Nagoya. Der weltgrößte Autohersteller Toyota erwartet wegen der globalen Absatzkrise erstmals in der Geschichte des Unternehmens einen operativen Verlust. Wie Toyota-Chef Katsuaki Watanabe am Montag bekanntgab, dürfte im Konzern für das bis Ende März laufende Geschäftsjahr operativ ein Fehlbetrag von 150 Milliarden Yen (1,2 Mrd Euro) anfallen. Noch vor kurzem hatte der erfolgsverwöhnte Branchenprimus einen Betriebsgewinn von 600 Milliarden Yen erwartet, nachdem im Vorjahr ein Rekordgewinn von 2,27 Billionen Yen eingefahren worden war. "Wir stehen vor einer beispiellosen Notsituation", sagte Watanabe.
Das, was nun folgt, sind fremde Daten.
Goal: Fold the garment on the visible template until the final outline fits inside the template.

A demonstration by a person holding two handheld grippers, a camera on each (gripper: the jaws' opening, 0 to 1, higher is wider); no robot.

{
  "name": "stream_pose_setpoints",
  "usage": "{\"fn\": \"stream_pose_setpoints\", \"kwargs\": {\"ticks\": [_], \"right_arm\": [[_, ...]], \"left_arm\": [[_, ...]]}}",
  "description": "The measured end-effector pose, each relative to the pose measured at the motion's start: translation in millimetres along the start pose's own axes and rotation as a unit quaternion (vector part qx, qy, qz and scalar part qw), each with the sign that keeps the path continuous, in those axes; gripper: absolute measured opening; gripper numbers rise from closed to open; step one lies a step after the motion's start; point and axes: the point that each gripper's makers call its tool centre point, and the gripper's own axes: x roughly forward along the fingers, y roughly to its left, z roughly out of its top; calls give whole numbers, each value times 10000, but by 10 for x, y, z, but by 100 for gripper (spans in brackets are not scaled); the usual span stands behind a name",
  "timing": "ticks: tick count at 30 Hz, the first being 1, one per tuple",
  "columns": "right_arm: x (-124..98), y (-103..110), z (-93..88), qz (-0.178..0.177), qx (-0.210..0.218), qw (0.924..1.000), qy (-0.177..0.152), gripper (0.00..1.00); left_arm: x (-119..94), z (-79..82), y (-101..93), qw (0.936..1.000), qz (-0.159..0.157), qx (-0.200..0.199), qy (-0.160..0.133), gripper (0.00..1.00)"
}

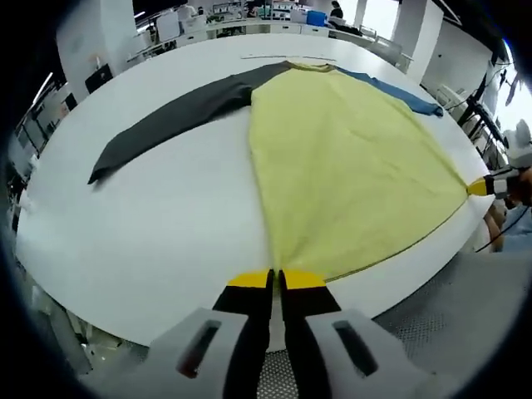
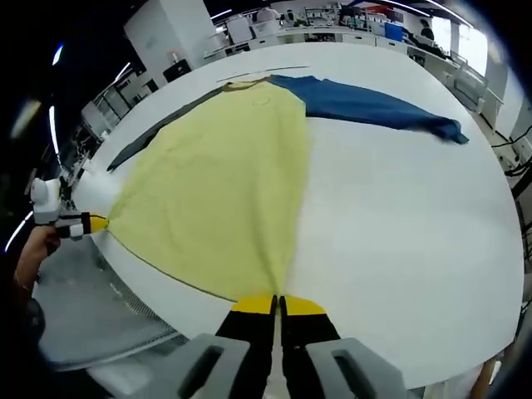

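Left gripper [image 1: 276,281] pinching garment [image 1: 349,158] hem, collar far, sleeves sideways

Your left gripper [image 1: 277,278]: two black jaws with yellow tips, each rising from a pale grey moulded housing with a dark rectangular slot in its top face. Your right gripper [image 2: 278,305]: the same build, black jaws, yellow tips, pale grey housings with slotted recesses. Seen from the side in the left gripper view, the right gripper shows a yellow tip, then a black-and-white banded section. In the right gripper view, the left gripper shows the same yellow tip and banding, with a white block above it. Your hand [image 2: 33,249] is bare; no sleeve visible.
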Motion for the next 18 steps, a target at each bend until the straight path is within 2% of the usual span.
{"fn": "stream_pose_setpoints", "kwargs": {"ticks": [3,9,12,15,18], "right_arm": [[-18,-5,64,19,91,9998,-175,3],[-68,-32,202,132,376,9981,-476,34],[-119,-89,319,85,430,9964,-726,41],[-176,-160,472,125,677,9924,-1022,48],[-260,-294,637,192,965,9871,-1265,49]], "left_arm": [[-39,89,-3,9998,-25,9,-205,7],[-137,390,-102,9952,-369,57,-901,40],[-161,479,-87,9932,-295,297,-1089,49],[-188,538,-124,9914,-384,275,-1223,58],[-208,604,-149,9888,-426,358,-1382,69]]}}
Die Lage sei "extrem schwierig und harsch". Nach neun Jahren Verkaufssteigerung hatten der globale Absatzeinbruch und der starke Yen Toyotas Rekordfahrt dramatisch gebremst. Zum zweiten Mal innerhalb kürzester Zeit revidierte der Konzern seine Prognose nach unten und erwartet nun einen Reingewinn von nur noch 50 Milliarden Yen (rund 400 Mio Euro), 90,9 Prozent weniger als noch im November veranschlagt. Da sich die Lage dermaßen schnell ändere, gab Toyota auch keinen Ausblick auf das kommende Geschäftsjahr ab. Dies sei eine Krise, wie sie nur einmal in 100 Jahren vorkomme, sagte Watanabe.
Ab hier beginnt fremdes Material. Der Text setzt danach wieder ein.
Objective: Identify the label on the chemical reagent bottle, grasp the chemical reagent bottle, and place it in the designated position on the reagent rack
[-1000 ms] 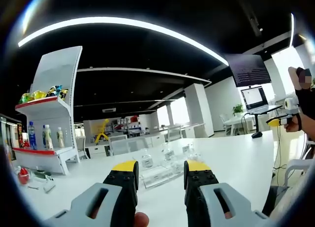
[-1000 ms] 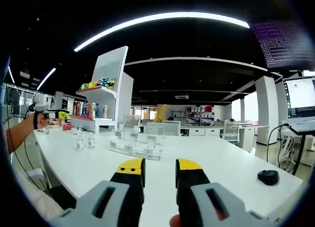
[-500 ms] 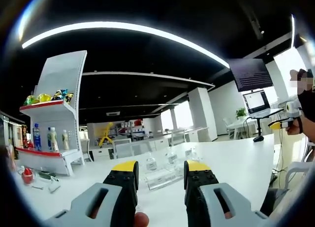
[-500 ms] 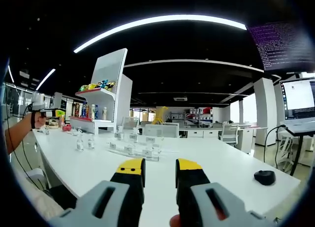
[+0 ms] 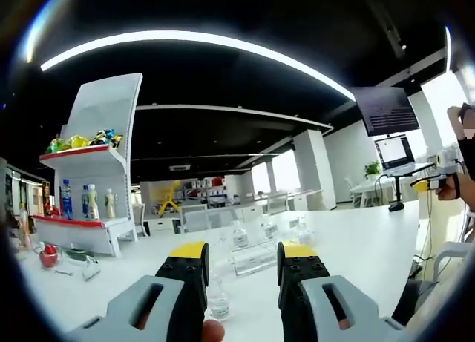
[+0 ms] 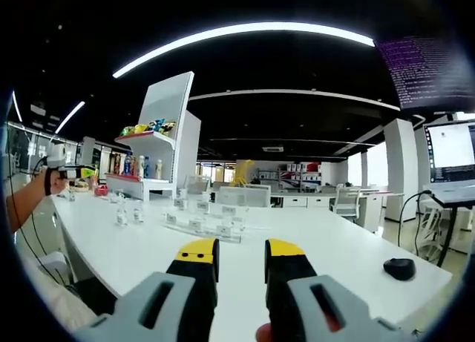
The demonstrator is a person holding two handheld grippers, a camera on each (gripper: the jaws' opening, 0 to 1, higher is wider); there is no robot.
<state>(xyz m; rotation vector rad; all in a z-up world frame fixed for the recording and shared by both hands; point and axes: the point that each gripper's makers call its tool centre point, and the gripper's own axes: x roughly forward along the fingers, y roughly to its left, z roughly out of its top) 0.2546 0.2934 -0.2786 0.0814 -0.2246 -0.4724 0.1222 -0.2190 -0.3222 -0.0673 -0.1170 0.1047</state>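
A long white table [image 6: 334, 245] carried everything. At its far end stood a white display shelf [image 6: 159, 160] with snack bags and drink bottles. The clear reagent rack [image 6: 202, 227] lay mid-table, small reagent bottles [image 6: 128, 214] just beside it; in the left gripper view one bottle [image 5: 218, 306] stood close below the jaws. The left gripper [image 5: 243, 262] and right gripper [image 6: 241, 258] both hung above the table, jaws apart, holding nothing. A black mouse [image 6: 400, 268] sat well apart.

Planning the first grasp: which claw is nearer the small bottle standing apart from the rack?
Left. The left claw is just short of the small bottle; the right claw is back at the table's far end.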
So gut wie sämtliche Projekte zur Kapazitätsausweitung wurden auf Eis gelegt. "Ich kann nicht sehen, wo die Talsohle ist", sagte Watanabe. In den vergangenen Jahren hatte Toyota den globalen Absatz jährlich um sechs bis acht Prozent gesteigert. Zugleich aber zeigte sich Watanabe zuversichtlich, dass Toyota die Krise meistern werde. Für 2008 geht sein Unternehmen jetzt von einem globalen Absatz von 8,96 Millionen Autos aus, 540.000 weniger als zuvor erwartet. Das sind zudem 4,4 Prozent weniger als im Vorjahr. Die Nachfrage sei nicht nur in den USA, Europa und Japan gesunken, sondern auch in aufstrebenden Märkten, die bislang robust waren, erklärte Watanabe.